Aureochromel, in 2007 from without being found every algae, studying and showing that the albumen of this genes encoding has functional transcription factor, can be specific in conjunction with TGACGT sequence.This sequence is the binding site of typical S type or D type bZIP.This gene is made up of a basic leucine zipper structural domain (bZIP) and a LOV structural domain experiencing blue light.The characteristic of this transcription factor by Induced by Blue Light is imparted just because of this special structure.Research shows, this Gene Handling without the branch's growth activity every algae.But not there are some researches prove that this gene has other functions.
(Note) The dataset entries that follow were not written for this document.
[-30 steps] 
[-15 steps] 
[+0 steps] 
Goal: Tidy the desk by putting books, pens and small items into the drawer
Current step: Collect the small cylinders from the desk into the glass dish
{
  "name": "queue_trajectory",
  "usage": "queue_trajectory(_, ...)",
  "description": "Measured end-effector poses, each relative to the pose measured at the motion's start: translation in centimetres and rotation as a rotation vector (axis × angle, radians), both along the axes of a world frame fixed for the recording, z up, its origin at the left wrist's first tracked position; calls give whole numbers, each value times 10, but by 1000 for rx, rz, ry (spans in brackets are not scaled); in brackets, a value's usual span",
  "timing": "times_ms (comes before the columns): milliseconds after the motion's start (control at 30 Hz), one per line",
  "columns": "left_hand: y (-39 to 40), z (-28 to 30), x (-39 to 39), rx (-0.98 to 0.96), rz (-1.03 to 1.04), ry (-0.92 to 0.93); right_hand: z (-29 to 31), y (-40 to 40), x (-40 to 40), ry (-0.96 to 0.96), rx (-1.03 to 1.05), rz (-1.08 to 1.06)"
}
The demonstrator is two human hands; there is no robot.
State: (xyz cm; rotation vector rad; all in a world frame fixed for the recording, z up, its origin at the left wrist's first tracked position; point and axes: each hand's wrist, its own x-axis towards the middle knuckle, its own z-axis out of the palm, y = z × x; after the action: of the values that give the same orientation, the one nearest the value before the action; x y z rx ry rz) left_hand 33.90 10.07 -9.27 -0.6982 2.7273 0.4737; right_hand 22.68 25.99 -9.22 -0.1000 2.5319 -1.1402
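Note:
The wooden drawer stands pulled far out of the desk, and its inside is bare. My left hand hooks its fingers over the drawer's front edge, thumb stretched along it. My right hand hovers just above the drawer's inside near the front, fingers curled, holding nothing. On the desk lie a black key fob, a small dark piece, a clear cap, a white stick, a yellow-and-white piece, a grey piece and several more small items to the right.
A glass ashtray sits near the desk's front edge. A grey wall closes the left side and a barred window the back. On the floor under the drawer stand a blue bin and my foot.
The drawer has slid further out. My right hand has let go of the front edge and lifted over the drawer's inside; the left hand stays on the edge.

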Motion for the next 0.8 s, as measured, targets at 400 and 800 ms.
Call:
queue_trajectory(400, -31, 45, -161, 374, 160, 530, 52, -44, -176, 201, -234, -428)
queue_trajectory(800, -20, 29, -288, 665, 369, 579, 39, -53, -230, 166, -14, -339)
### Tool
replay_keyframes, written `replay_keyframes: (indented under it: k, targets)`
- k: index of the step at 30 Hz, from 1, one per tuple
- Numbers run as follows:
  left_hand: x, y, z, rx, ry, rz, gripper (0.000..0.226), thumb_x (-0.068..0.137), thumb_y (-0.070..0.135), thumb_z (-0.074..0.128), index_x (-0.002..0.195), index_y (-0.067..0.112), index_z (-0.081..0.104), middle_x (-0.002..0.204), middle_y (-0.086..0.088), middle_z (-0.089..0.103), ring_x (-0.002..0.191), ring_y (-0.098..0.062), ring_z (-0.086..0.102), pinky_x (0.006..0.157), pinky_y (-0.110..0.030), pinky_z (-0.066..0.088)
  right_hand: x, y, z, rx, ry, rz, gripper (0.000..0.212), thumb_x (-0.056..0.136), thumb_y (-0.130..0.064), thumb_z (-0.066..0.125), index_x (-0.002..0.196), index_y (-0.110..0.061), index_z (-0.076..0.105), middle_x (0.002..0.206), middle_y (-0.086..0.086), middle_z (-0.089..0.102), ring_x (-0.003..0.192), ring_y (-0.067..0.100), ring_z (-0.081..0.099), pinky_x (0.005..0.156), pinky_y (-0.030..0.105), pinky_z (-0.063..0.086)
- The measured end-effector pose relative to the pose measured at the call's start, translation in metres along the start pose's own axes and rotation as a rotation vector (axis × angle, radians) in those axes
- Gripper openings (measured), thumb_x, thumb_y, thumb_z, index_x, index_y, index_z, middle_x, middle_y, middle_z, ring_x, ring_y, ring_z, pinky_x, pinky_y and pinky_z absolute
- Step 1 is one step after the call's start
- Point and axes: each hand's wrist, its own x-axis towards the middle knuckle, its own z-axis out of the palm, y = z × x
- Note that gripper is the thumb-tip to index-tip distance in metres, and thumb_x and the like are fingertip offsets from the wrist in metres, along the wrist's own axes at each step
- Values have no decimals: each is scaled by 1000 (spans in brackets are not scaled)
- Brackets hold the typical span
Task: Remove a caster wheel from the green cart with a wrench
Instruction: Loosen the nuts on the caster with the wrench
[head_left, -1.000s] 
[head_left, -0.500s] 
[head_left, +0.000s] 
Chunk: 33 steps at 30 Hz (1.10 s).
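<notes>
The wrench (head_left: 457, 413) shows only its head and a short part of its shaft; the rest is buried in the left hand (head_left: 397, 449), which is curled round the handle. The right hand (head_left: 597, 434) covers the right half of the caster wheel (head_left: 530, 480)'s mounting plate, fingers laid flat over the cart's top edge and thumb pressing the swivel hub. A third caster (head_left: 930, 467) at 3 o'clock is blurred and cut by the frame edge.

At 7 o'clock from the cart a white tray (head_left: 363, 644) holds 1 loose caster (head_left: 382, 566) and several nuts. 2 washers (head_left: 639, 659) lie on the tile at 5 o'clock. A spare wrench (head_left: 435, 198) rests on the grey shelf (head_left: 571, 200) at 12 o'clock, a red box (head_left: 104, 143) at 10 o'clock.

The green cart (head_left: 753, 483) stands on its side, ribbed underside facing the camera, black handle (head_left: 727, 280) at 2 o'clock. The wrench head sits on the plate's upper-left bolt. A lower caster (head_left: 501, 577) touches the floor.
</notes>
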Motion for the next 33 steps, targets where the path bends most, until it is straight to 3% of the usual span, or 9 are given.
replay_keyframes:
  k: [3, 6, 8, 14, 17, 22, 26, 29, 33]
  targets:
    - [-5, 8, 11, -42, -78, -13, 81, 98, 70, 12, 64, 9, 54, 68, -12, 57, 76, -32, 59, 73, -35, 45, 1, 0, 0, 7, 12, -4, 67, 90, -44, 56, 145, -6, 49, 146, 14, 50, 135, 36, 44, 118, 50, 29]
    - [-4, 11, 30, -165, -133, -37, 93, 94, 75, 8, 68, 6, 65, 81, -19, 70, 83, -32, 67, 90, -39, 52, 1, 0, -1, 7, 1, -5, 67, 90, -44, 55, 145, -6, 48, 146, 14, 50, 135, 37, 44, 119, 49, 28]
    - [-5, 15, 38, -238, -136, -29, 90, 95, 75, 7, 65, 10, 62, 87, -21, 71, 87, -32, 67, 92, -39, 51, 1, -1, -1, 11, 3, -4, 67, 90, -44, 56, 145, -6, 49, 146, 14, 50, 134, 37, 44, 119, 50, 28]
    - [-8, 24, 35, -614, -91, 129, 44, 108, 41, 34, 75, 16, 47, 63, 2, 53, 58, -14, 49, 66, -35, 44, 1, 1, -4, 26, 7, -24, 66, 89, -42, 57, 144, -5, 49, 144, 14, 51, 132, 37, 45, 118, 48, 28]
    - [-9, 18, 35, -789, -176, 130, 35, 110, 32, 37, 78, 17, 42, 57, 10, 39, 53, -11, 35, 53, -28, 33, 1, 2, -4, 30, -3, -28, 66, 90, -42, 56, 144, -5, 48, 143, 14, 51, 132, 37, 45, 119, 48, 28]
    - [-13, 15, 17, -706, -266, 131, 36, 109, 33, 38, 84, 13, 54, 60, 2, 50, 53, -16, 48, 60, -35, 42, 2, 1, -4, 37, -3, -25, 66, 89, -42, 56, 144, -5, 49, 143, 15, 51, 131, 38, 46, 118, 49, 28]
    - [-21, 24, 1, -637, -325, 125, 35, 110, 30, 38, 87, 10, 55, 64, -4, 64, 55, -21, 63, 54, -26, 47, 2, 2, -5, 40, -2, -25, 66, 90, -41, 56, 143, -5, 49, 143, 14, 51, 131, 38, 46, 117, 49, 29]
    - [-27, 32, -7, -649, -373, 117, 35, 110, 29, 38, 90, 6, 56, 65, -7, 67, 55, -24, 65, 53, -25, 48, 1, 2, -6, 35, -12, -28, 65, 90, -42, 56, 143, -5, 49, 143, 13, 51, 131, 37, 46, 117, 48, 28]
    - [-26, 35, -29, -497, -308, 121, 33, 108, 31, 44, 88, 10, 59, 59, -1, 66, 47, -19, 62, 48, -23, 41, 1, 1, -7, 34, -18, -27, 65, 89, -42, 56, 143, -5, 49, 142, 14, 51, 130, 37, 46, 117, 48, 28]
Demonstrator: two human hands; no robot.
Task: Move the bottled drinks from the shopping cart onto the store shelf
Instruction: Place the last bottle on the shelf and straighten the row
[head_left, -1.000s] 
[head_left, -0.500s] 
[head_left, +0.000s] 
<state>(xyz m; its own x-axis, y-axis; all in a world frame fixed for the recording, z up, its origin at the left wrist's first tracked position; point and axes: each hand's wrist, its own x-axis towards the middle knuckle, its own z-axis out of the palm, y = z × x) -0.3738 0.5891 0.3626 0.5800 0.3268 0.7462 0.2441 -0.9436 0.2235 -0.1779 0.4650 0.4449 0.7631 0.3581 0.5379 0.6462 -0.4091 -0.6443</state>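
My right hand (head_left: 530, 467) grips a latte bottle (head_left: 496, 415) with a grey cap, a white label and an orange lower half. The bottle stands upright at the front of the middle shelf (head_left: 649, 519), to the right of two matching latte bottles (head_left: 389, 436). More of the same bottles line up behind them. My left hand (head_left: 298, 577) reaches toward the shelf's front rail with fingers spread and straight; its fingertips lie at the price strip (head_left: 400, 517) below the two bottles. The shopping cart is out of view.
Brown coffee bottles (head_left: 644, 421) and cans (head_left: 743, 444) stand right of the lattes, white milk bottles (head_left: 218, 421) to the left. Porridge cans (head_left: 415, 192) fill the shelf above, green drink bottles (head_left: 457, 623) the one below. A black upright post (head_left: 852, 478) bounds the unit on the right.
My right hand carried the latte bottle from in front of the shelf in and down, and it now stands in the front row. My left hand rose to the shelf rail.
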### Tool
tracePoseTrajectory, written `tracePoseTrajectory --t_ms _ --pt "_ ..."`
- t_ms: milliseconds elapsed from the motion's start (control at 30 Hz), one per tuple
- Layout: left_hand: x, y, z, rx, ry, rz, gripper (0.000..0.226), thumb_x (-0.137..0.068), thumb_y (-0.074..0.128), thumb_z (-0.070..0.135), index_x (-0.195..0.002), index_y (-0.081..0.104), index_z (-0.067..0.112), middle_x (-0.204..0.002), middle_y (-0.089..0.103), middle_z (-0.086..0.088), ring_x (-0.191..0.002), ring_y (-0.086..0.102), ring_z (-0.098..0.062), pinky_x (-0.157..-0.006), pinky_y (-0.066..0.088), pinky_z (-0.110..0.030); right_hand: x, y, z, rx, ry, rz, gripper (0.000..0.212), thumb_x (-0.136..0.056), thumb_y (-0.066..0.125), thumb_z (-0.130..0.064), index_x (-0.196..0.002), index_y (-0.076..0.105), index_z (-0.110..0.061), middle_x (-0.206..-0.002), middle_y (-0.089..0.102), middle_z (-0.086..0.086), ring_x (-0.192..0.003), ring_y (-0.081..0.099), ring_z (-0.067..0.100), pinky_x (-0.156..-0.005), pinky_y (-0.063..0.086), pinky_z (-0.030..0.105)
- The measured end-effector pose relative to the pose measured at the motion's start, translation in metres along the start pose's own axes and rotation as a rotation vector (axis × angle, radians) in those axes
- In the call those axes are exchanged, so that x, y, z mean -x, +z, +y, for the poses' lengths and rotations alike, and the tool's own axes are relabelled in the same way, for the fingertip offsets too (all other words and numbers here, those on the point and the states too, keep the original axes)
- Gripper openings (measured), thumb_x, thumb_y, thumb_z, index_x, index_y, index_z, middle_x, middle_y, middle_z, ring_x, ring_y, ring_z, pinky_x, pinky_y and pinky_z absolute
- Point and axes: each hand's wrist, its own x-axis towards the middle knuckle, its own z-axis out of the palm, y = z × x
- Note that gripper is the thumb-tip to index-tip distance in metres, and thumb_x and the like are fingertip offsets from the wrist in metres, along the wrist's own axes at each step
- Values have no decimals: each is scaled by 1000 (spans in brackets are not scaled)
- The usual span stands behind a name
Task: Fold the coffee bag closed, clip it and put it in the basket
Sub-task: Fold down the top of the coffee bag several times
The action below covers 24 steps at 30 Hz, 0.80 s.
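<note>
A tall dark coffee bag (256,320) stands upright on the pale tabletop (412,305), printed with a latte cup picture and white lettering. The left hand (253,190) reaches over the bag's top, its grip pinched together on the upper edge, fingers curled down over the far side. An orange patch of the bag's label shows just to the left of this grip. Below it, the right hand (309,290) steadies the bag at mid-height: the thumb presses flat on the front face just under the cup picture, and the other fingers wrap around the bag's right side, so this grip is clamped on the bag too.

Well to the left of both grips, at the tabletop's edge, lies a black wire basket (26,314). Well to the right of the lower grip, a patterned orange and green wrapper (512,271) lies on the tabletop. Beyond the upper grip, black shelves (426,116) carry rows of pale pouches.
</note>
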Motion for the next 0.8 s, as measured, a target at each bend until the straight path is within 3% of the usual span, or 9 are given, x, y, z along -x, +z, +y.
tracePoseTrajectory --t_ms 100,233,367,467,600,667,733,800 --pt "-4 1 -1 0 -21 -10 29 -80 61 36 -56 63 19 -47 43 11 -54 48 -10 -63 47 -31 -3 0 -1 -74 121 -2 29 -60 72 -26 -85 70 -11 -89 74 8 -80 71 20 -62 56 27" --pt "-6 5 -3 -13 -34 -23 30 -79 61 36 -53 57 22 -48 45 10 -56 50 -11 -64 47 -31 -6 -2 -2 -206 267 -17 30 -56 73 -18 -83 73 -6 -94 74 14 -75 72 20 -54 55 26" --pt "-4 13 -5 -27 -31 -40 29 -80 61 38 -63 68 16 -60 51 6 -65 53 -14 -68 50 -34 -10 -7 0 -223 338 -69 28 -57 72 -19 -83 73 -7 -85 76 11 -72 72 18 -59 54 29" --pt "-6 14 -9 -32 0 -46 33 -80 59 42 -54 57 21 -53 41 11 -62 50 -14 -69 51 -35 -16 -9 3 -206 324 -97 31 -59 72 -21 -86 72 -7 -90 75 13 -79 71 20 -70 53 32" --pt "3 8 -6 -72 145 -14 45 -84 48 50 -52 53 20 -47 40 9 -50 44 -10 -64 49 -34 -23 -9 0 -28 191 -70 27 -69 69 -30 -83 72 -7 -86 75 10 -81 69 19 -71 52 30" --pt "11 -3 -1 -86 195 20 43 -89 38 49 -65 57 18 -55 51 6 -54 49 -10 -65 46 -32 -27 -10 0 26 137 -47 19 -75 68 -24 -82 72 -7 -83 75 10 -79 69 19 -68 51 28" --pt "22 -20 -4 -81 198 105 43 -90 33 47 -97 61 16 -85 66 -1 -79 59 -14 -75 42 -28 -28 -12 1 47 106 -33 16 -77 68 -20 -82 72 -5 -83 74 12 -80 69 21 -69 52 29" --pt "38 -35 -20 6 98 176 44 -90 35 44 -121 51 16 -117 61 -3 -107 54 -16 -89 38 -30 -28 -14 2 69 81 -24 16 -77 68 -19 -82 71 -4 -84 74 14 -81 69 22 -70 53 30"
We have cloned the bZIP class transcription factor of a new Induced by Blue Light from micro-plan ball algae (Nannochloropsis gaditana), and called after NgAUREO1.The albumen of this coded by said gene has the specific sequence of a bZIP structural domain for binding purposes gene promoter area, and one can sensitive wave be the LOV structural domain of the blue light of 470nm.This gene is 59% with nothing amino acid sequence similarity of aureochromel in algae.We construct the Yeast expression carrier of this gene and import in yeast saccharomyces cerevisiae by this transcription factor, by measuring the content of yeast fat acid, demonstrate the increase that this transcription factor can promote fat content in yeast cell.We also by having the yeast saccharomyces cerevisiae of this gene to carry out blue light illumination to turning, and measure fatty acid content, demonstrate blue light and can control the composition and decomposition that this transcription factor participates in lipid acid.
Three, summary of the invention:
1, the Induced by Blue Light transcription factor NgAUREO1 in micro-plan ball algae has been cloned
From micro-plan ball algae transcript profile database that this laboratory is set up, find the fragment of aureochromel gene, devise two pairs of gene-specific primers (5GSP1,5GSP2 and 3GSP1,3GSP2) according to this fragment.Utilize TransZol Plant total RNA to extract test kit and extract micro-plan ball algae RNA, cDNA is formed with the reverse transcription of TransScript RT Reverse Transcription box, the total length of NgAUREO1 gene is obtained by pcr amplification, be connected on pMD19-T carrier, import competence intestinal bacteria, select positive colony bacterial strain and carry out bacterium liquid PCR and identify.Finally the intestinal bacteria with goal gene fragment are served Hai Shenggong order-checking.Sequencing result shows that the ORF of this gene is 1398bp; 5 ' end non-coding region is 192bp; 3 ' end non-coding region is 490bp, 465 amino acid of encoding.Sequencing result is carried out similarity system design with without the sequence of aureochromel gene in algae, finds the aminoacid sequence of the aureochromel genes encoding in micro-plan ball algae and the homology having 59% without the aminoacid sequence that corresponding gene is encoded in algae.This protein sequence is carried out BLAST analysis, and the 241-300 amino acids showing this albumen is a bZIP transcription factor structural domain; 341-444 amino acids is a LOV structural domain can experiencing blue light.This gene of above analytic explanation is the bZIP class transcription factor can experiencing blue light that the class in micro-plan ball algae is new, called after NgAUREO1.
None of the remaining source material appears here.